She packed a freezer chest with food for us. We ate ham sandwiches and slices of pie and potato chips and apples. We fought noiselessly, and every time we slept it was like a miracle, because we weren’t tired at all, we were ready to bust out of our skins from plain boredom. But we couldn’t stop, except for every four hours to pee and fill up the gas tank.

I hear the rumble of thunder and think how perfect it will be to sleep now, while it rains. Then I remember how my father never uses an umbrella. “Customs of the service,” he once told me, and showed me in The Officer’s Guide where it said, “There is a long-standing Army taboo against an officer in uniform carrying an umbrella.” I thought that was so queer I learned it by heart right then. My father doesn’t have a single question about it. He never uses an umbrella out of uniform, either. He stands straight up in the rain and lets it have him. Little streams of water slide down his face, into his eyes, down his neck, and under his shirt. Remembering this, something inside me takes an elevator to the next floor down. I don’t know why I get sorry for him this way. All of a sudden, I just do.

Of course he will be all right without us. Nancy Simon can cook him dinner in her own aprons, which probably look stupid. Maybe he will get truly sad sometimes, drop his face in his hands, and say, “Oh, I have gone and lost my children.” But Nancy will lay his roast beef on his plate, saying, “Now, now. What’s done is done,” and kiss him with her greasy lips. She will not do anything right, and I only hope he will notice.


I cannot sleep. For one thing, I am on the floor. It is the fair place; there is only one bed. Dickie volunteered to let Diane and me sleep there, but Diane said no. She said, “You don’t mind the floor, do you?” but it wasn’t really a question. She was a little sorry, but she is shaping her new life and she figured she might as well get going.

The floor is hard, of course, but that is not the problem.
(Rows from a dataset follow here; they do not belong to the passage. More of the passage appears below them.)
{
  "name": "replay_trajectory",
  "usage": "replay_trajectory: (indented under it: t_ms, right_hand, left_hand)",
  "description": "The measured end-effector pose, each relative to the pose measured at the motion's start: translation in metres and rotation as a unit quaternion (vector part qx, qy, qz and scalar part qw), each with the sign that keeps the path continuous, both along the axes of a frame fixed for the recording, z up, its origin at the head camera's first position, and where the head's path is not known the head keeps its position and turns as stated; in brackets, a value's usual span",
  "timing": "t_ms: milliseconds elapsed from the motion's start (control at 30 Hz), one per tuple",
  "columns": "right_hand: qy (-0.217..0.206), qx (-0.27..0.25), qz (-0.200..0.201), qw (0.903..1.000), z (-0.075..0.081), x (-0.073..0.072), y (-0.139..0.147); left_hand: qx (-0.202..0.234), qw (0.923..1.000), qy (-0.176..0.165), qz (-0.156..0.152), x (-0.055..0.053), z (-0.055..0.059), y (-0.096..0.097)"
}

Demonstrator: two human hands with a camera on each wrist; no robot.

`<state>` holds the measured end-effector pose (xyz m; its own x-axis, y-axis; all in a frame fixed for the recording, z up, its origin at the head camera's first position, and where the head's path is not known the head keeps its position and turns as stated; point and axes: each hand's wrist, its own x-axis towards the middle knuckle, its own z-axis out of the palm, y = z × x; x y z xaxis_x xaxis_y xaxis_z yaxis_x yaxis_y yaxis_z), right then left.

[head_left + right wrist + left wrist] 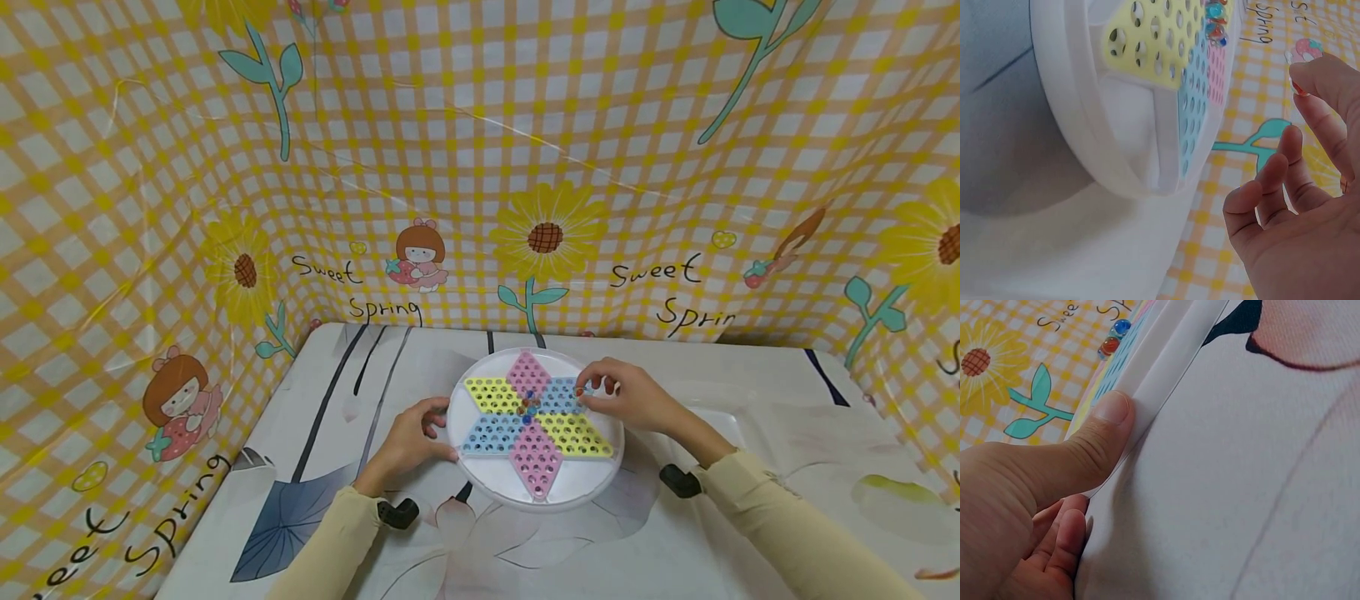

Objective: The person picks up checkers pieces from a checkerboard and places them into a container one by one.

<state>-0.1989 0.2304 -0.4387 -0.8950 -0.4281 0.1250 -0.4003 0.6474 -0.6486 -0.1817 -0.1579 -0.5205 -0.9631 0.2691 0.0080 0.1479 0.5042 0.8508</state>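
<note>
A round white Chinese checkers board [480, 483] lies on the table, its six-pointed star in pink, yellow and blue, full of small holes. Several glass marbles [531, 410] sit clustered at the star's middle. At the board's left side, my left hand [408, 437] holds the rim; its thumb [1107, 419] presses on the white edge in the left wrist view, with the other fingers curled against the side. My right hand [630, 396], over the right-hand blue point, pinches a red-and-clear marble [1299, 89] between thumb and index finger. Its remaining fingers are loosely bent.
A pale floral cloth [555, 550] covers the table. Behind it and at both sides hangs a yellow checked sheet [450, 167] with sunflowers. Right of the board, under the right forearm, lies a clear tray-like thing [723, 408]. Black straps with small devices circle both wrists.
</note>
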Motion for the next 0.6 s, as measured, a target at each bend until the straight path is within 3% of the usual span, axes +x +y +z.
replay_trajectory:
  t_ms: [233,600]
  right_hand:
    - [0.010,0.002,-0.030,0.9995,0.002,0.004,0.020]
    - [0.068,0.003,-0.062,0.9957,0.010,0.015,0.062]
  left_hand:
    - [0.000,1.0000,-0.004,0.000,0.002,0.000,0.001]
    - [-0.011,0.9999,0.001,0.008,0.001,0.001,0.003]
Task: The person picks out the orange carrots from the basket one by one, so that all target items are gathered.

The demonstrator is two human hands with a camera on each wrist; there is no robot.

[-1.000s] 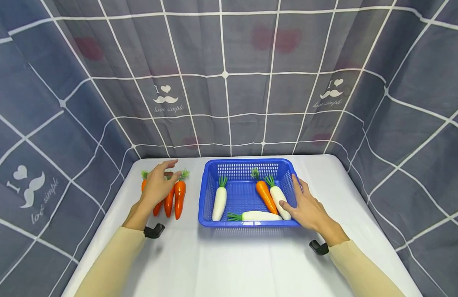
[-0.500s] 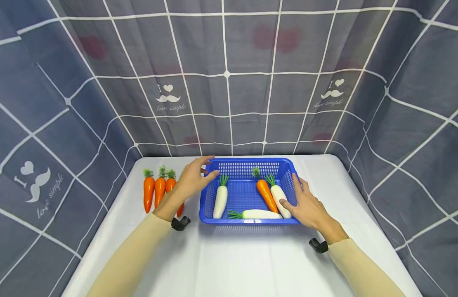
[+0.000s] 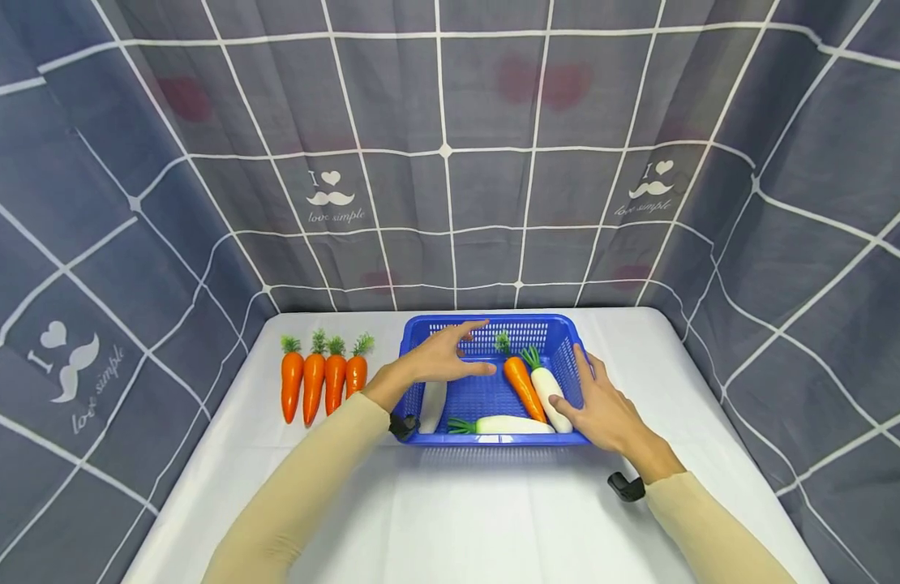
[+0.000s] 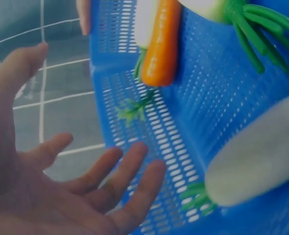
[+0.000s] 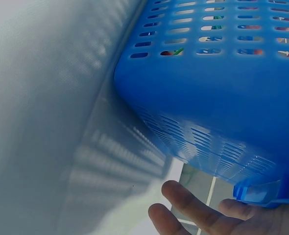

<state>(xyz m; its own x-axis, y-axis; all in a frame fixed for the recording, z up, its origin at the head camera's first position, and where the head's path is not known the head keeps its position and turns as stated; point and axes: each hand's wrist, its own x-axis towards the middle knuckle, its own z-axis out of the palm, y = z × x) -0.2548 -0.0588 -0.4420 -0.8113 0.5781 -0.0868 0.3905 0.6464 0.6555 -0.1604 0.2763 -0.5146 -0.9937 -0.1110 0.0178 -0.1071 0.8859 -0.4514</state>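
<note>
My left hand [image 3: 443, 355] hovers over the left half of a blue plastic basket [image 3: 486, 439], fingers spread and nothing held. The left wrist view also shows its palm [image 4: 51, 205] bare. My right hand [image 3: 606, 410] rests on the basket's right rim, thumb reaching inside over a white radish [image 3: 548, 389] and fingers outside. In the right wrist view those fingers [image 5: 193, 208] are extended. An orange carrot [image 3: 521, 385] lies beside that radish, and another white radish [image 3: 512, 424] lies along the front wall. The left white radish [image 3: 433, 405] is partly hidden by my left arm.
Several orange carrots [image 3: 314, 385] with green tops lie in a row on the white tabletop [image 3: 494, 519], left of the basket. Grey-blue checked curtains [image 3: 486, 195] enclose the table at the back and sides.
My left hand has moved right, from above the row of carrots to over the basket, uncovering the carrots. My right hand stays at the basket's right rim.
</note>
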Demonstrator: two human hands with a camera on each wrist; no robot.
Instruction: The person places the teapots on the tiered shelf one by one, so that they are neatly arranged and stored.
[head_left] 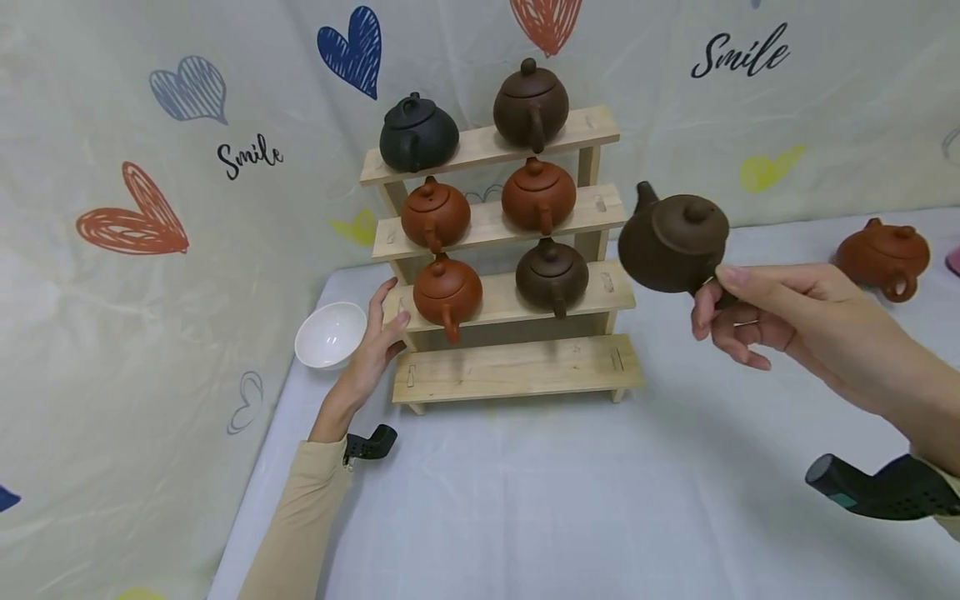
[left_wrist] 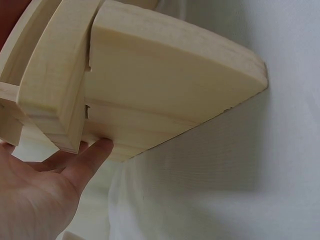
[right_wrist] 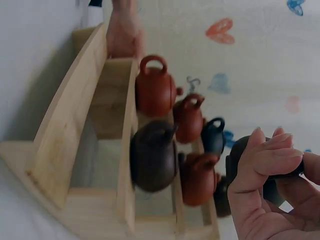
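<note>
A dark brown teapot [head_left: 675, 242] is in the air right of the wooden tiered stand [head_left: 517, 367], its spout pointing up and left. My right hand [head_left: 810, 317] pinches it by the handle; in the right wrist view the fingers [right_wrist: 270, 155] cover much of the pot. At the stand's left end, my left hand [head_left: 369, 346] grips the end of the second step from the bottom. The left wrist view has its fingers [left_wrist: 90, 160] against the pale wood. On that step sit a reddish-brown teapot [head_left: 447, 292] and a dark brown teapot [head_left: 552, 273].
Two reddish teapots, one [head_left: 436, 214] left and one [head_left: 538, 196] right, sit one step higher. A black teapot [head_left: 418, 133] and a brown teapot [head_left: 530, 104] stand on top. A white bowl [head_left: 330, 335] is at left; another reddish teapot [head_left: 883, 254] is at right.
</note>
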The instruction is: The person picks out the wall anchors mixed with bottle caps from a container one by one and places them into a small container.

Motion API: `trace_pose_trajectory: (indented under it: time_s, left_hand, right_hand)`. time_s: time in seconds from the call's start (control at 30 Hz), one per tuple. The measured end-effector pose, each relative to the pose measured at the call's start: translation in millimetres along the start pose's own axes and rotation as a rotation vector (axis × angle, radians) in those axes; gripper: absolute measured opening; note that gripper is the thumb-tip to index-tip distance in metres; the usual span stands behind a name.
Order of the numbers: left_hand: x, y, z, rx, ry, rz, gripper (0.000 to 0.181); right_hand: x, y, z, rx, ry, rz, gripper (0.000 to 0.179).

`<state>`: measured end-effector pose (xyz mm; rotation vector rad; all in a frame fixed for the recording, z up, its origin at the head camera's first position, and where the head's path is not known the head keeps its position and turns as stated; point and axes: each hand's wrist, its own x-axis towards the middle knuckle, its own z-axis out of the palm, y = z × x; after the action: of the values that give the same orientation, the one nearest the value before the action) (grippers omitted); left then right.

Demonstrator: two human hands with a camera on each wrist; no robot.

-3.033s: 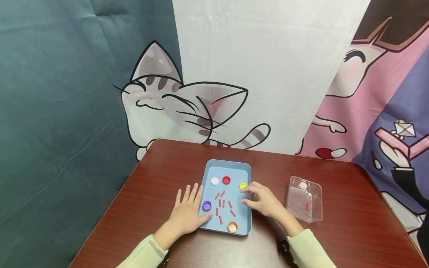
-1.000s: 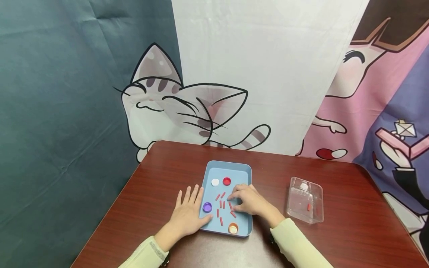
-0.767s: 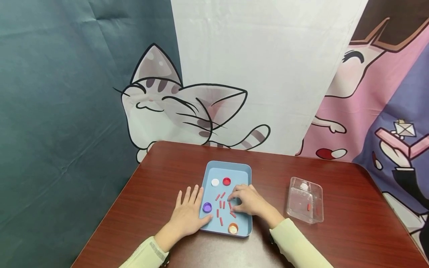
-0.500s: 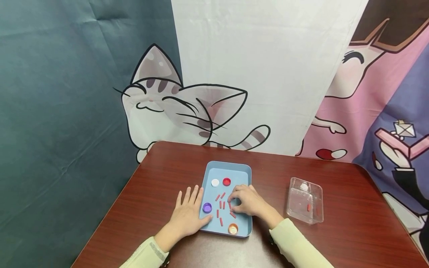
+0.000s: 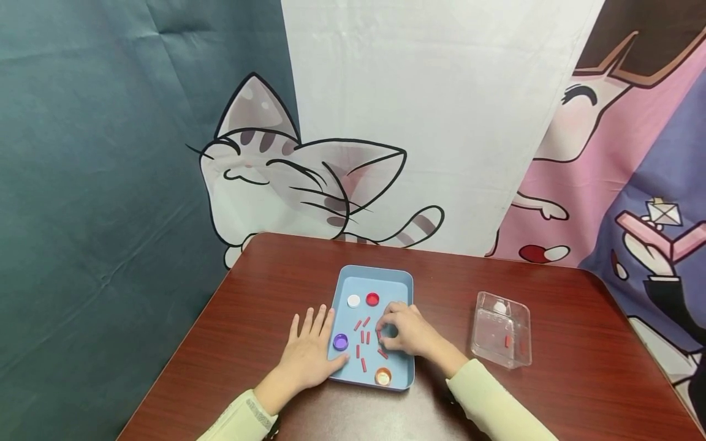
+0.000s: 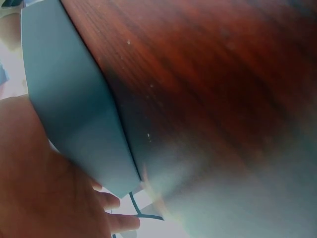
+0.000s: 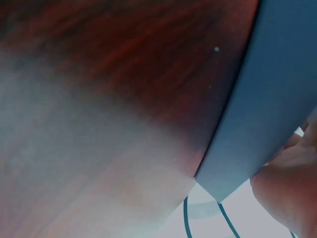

One problem is that there is a chemical smell to the carpet, mixed with cigarette smoke, and the combination is about to kill me. I am breathing through my fist over my nose. Also, the air conditioner is leaking. I can hear drops of water, see a fat stain spreading out on the wall. Another problem is that Dickie is snoring so loud that at first I thought he was just kidding around, trying to make me laugh. But he’s not kidding; he’s sound asleep and I guess Diane is, too. I’ve been watching her and she hasn’t moved even to turn over. I guess she stayed awake with him until the end. But I fell asleep almost as soon as we left, and I am done sleeping. Every time I close my eyes my body gets nervous, like I’m making a big mistake and it had better let me know. My eyelids jerk right back open like a Laurel and Hardy windowshade. The day is trying to get around the pulled-shut drapes; the world is in the go position.

I get up and quietly open the desk drawer. If there is some paper, I’ll write a letter to Cherylanne. “Guess where I am!” it will begin. But then I realize I don’t know where I am. There is no paper, anyway. There is only a brown book, with Holy Bible written in gold across the front.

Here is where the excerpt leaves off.